_Requirement:_ Please repeat, from the entries that follow, the lines from the one containing "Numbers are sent" through the one containing "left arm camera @" exactly, adding nothing.

*** Supplied material Section Begins ***

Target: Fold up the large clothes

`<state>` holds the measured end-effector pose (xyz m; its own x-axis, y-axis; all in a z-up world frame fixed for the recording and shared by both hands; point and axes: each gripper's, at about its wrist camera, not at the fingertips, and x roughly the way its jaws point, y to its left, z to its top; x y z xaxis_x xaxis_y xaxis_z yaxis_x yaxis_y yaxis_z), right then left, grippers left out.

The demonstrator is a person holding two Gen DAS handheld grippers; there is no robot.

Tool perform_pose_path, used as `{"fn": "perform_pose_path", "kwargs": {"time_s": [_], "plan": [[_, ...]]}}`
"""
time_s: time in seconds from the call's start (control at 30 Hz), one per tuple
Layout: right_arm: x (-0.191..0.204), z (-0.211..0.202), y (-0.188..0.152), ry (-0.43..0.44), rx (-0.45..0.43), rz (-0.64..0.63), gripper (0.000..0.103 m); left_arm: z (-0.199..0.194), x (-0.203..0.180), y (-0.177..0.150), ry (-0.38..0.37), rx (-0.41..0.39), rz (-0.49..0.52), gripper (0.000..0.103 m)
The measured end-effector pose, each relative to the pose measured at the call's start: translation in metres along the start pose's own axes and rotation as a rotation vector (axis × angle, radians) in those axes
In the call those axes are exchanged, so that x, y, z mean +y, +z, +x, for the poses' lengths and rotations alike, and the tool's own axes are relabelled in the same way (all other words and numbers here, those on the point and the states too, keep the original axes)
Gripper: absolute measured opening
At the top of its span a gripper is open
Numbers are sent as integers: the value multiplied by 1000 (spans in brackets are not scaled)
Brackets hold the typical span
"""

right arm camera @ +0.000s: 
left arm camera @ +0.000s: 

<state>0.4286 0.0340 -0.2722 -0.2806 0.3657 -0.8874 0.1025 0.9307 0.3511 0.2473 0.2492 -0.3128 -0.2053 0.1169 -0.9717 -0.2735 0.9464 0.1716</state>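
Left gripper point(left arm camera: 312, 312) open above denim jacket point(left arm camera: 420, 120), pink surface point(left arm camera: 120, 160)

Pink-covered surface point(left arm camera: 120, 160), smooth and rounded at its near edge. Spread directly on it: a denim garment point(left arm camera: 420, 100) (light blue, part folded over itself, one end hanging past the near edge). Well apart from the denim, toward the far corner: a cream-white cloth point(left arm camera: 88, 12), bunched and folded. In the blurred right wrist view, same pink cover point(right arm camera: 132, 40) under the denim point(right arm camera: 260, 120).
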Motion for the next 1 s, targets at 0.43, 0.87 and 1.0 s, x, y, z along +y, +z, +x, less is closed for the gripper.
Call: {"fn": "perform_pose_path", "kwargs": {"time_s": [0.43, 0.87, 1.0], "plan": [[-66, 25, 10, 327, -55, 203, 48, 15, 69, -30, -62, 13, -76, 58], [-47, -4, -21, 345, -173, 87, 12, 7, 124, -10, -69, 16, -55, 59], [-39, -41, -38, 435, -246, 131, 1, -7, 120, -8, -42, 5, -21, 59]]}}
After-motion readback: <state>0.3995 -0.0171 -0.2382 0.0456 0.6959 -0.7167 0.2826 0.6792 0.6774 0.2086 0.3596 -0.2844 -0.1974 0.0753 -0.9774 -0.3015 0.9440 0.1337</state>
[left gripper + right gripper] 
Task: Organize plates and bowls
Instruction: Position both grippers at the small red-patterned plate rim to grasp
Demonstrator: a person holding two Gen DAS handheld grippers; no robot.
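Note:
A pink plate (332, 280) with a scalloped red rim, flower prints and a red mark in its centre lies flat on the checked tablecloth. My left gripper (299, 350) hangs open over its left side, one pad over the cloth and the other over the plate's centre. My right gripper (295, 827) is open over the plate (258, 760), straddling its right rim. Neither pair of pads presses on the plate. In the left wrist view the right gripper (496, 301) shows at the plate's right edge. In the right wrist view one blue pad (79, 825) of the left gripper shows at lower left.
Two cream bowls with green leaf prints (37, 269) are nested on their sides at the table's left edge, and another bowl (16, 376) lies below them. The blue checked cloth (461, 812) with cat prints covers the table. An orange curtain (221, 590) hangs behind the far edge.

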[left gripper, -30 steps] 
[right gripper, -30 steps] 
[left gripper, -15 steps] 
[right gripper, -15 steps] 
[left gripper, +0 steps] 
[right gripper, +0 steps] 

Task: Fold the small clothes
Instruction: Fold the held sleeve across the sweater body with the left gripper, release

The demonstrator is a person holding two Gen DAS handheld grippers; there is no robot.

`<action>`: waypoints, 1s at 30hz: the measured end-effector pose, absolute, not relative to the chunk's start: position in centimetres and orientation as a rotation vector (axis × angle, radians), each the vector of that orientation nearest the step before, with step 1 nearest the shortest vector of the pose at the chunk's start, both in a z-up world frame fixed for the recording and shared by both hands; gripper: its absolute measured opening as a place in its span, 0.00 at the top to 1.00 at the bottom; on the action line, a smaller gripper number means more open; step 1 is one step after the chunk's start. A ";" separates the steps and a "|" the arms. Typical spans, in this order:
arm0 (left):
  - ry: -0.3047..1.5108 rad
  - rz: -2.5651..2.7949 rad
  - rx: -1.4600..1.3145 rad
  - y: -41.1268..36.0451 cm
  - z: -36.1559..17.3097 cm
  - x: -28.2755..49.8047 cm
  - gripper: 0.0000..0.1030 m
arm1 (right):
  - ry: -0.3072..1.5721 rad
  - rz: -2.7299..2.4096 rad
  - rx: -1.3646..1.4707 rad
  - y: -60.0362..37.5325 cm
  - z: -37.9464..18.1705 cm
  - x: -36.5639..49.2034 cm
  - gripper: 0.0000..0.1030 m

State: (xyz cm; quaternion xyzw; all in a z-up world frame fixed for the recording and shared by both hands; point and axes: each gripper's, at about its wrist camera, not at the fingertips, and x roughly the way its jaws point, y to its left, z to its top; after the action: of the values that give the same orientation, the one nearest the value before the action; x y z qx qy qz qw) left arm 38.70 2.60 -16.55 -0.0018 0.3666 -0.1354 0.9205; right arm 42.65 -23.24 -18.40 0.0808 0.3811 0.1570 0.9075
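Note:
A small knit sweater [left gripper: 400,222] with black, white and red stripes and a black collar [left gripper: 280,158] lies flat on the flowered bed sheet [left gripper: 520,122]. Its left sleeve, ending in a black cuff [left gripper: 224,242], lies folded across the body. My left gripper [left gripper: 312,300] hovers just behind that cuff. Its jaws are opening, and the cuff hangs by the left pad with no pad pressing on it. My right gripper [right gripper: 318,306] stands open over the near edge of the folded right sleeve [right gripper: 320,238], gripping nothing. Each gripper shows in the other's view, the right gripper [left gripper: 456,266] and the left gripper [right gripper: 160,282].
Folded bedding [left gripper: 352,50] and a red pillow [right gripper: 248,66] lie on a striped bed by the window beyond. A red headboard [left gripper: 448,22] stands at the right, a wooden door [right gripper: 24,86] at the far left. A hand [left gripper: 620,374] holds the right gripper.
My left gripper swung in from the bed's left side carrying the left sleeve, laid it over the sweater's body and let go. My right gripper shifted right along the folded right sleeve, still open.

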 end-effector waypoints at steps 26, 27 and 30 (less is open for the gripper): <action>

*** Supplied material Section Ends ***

_Written reply:_
Numbers are sent as integers: the value multiplied by 1000 (spans in brackets are not scaled)
Brackets hold the typical span
"""

right arm camera @ +0.000s: 
left arm camera @ +0.000s: 

Work on the exercise is finished.